Beating street expectations, the Kolkata-based conglomerate posted 9.5% y-o-y growth in net sales at R10062.38 crore in the March quarter last fiscal as against R9188.25 crore during the corresponding period previous fiscal.
The company in a statement said improvement in performance during the quarter under review was driven by improved realisations, margin expansion, benign input costs and favourable base effect.
ITC’s scrip on Friday closed at R329.95, up 1.55% on BSE from the previous close after the company reported better-than-anticipated financial results for the quarter ended March 31.
The company, India’s biggest cigarette maker, saw its cigarettes segment revenue growth of over 10% y-o-y amid high incidence of taxation and regulatory pressures. Brokerage house KR Choksey Shares and Securities had earliar said the firm’s cigarettes volume was expected to decline by 2-3% in the fourth quarter last fiscal.
“The performance of the cigarettes business remained subdued during the year due to unprecedented pressure on the legal cigarette industry in India on account of the cumulative impact of steep increase in taxation and intense regulatory pressures,” the company statement said.
It also said over the last four years, the incidence of excise duty and VAT on cigarettes, at a per unit level, has gone up cumulatively by 118% and 142% respectively thereby exerting severe pressure on legal industry volumes even as illegal trade grows unabated.
The company’s FMCG-Others segment, which includes branded packaged foods, apparel, personal care products, and education and stationery products, registered a revenue growth of 5.36% y-o-y during the fourth quarter. “FMCG-Others segment revenue growth was impacted due to persistently sluggish demand environment, price deflationary scenario and trade pipeline synchronisation in the notebooks category. Growth in segment results driven by higher scale and gross margin expansion,” the statement added.
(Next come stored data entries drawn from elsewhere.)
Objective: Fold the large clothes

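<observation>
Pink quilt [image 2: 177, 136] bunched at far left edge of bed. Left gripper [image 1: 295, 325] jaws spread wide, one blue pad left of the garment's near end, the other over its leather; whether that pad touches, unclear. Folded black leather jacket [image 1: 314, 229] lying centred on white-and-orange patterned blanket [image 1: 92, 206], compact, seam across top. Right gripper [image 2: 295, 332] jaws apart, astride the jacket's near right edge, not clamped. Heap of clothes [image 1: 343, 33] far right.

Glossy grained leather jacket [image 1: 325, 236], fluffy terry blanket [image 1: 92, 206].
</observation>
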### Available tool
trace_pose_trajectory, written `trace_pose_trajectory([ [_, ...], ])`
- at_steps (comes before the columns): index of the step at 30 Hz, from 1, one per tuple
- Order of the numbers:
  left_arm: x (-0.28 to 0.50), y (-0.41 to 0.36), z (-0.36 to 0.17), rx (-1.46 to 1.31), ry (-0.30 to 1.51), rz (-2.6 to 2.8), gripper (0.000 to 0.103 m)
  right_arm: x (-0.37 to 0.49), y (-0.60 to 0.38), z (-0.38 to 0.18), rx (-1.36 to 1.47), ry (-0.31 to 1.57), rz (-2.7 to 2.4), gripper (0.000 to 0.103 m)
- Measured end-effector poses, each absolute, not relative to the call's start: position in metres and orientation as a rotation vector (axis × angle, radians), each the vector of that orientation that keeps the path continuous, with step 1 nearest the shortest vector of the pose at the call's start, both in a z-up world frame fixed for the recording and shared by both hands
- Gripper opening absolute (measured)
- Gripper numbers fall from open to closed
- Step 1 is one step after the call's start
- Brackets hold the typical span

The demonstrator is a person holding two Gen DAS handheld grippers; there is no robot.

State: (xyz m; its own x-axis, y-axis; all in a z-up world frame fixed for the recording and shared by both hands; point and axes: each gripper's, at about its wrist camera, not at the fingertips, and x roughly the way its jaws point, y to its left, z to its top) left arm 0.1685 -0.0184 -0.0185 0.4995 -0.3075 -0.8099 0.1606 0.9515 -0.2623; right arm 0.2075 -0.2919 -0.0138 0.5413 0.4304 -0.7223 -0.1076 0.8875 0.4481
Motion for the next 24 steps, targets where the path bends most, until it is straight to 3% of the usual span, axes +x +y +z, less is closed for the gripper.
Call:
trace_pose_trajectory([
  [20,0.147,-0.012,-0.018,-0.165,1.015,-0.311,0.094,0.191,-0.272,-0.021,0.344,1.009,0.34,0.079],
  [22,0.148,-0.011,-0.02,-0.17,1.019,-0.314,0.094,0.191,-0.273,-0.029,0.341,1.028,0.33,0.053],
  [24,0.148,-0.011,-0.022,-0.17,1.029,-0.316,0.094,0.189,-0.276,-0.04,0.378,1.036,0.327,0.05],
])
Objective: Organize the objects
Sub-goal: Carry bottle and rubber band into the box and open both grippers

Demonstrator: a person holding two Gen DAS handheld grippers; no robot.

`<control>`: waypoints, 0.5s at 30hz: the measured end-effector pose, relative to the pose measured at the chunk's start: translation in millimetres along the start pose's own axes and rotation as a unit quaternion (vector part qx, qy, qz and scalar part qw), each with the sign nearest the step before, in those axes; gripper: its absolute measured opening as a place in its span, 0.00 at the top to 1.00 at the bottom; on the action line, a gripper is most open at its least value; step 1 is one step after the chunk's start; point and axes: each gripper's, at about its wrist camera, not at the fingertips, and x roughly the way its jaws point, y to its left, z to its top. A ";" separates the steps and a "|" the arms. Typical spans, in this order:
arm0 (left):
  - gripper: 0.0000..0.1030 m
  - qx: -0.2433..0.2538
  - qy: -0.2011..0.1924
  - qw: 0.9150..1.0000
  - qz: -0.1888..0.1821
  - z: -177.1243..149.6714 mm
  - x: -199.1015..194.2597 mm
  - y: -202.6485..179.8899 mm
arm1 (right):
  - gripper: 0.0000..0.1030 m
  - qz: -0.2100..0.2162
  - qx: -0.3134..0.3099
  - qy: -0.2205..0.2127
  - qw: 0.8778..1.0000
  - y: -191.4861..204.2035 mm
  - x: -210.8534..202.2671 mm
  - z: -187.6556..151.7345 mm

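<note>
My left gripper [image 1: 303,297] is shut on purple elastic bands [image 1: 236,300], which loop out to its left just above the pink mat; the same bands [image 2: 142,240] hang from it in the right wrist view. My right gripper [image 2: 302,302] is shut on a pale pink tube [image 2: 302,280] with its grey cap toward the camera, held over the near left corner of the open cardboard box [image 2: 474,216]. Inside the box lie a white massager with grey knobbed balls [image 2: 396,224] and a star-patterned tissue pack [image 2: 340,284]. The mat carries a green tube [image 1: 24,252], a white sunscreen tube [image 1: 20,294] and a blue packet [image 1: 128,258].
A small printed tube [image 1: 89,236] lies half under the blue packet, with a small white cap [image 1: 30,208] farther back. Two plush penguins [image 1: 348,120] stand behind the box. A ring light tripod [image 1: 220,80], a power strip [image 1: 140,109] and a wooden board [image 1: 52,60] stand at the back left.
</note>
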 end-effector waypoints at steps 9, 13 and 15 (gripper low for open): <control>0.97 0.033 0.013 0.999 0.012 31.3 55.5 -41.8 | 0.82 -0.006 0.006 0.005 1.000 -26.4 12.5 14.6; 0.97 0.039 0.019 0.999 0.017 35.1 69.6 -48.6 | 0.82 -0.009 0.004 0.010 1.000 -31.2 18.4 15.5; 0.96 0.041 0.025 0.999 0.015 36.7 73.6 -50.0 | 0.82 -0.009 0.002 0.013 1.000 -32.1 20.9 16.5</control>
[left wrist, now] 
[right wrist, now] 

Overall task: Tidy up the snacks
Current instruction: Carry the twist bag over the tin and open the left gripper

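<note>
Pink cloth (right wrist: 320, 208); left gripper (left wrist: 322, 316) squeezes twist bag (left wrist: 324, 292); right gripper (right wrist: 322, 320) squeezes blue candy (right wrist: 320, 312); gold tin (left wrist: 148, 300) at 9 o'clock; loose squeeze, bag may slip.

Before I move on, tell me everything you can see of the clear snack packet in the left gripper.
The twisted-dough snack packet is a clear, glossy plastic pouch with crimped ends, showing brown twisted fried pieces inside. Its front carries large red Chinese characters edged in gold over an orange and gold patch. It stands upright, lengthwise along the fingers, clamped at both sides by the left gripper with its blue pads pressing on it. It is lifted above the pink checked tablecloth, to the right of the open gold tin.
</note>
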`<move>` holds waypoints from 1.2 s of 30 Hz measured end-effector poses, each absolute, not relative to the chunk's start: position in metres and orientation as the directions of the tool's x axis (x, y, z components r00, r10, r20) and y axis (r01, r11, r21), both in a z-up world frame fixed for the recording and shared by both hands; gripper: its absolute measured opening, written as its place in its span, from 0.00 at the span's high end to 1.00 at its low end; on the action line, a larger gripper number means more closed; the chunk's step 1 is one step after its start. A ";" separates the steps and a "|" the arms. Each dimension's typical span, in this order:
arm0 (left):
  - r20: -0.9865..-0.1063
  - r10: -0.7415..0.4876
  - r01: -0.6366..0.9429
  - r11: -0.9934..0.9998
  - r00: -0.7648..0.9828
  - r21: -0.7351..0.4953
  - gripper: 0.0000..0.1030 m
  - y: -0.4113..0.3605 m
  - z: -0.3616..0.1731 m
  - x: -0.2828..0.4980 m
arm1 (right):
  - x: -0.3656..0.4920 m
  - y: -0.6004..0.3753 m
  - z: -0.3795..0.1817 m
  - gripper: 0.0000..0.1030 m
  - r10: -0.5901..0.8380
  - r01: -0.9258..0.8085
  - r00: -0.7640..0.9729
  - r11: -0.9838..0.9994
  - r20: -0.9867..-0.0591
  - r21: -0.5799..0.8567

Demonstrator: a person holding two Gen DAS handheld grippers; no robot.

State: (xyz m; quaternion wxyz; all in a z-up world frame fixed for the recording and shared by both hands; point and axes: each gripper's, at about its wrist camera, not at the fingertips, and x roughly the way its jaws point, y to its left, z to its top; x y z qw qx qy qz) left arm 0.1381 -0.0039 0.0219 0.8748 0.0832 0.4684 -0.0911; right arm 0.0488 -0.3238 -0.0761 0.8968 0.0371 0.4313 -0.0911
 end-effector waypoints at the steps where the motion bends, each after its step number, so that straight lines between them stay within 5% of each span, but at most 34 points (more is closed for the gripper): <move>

The company said demand conditions in the branded packaged foods industry remained sluggish during the last financial year with consumers curbing discretionary spending, headwinds in rural demand, heightened competitive intensity against the backdrop of decline in commodity prices and regulatory issues surrounding the Noodles industry. Despite such a challenging operating environment, ITC claimed that it has sustained its position as one of the fastest growing branded packaged foods businesses in the country.
During the financial year ended March 2016, the diversified conglomerate’s hotels segment revenue was up by 8.4%, aided by healthy growth in occupancy and Food & Beverage revenue. But segment results included the impact of gestation costs of ‘Grand Bharat’ and business disruption caused by heavy rains in Chennai during November/December, 2015.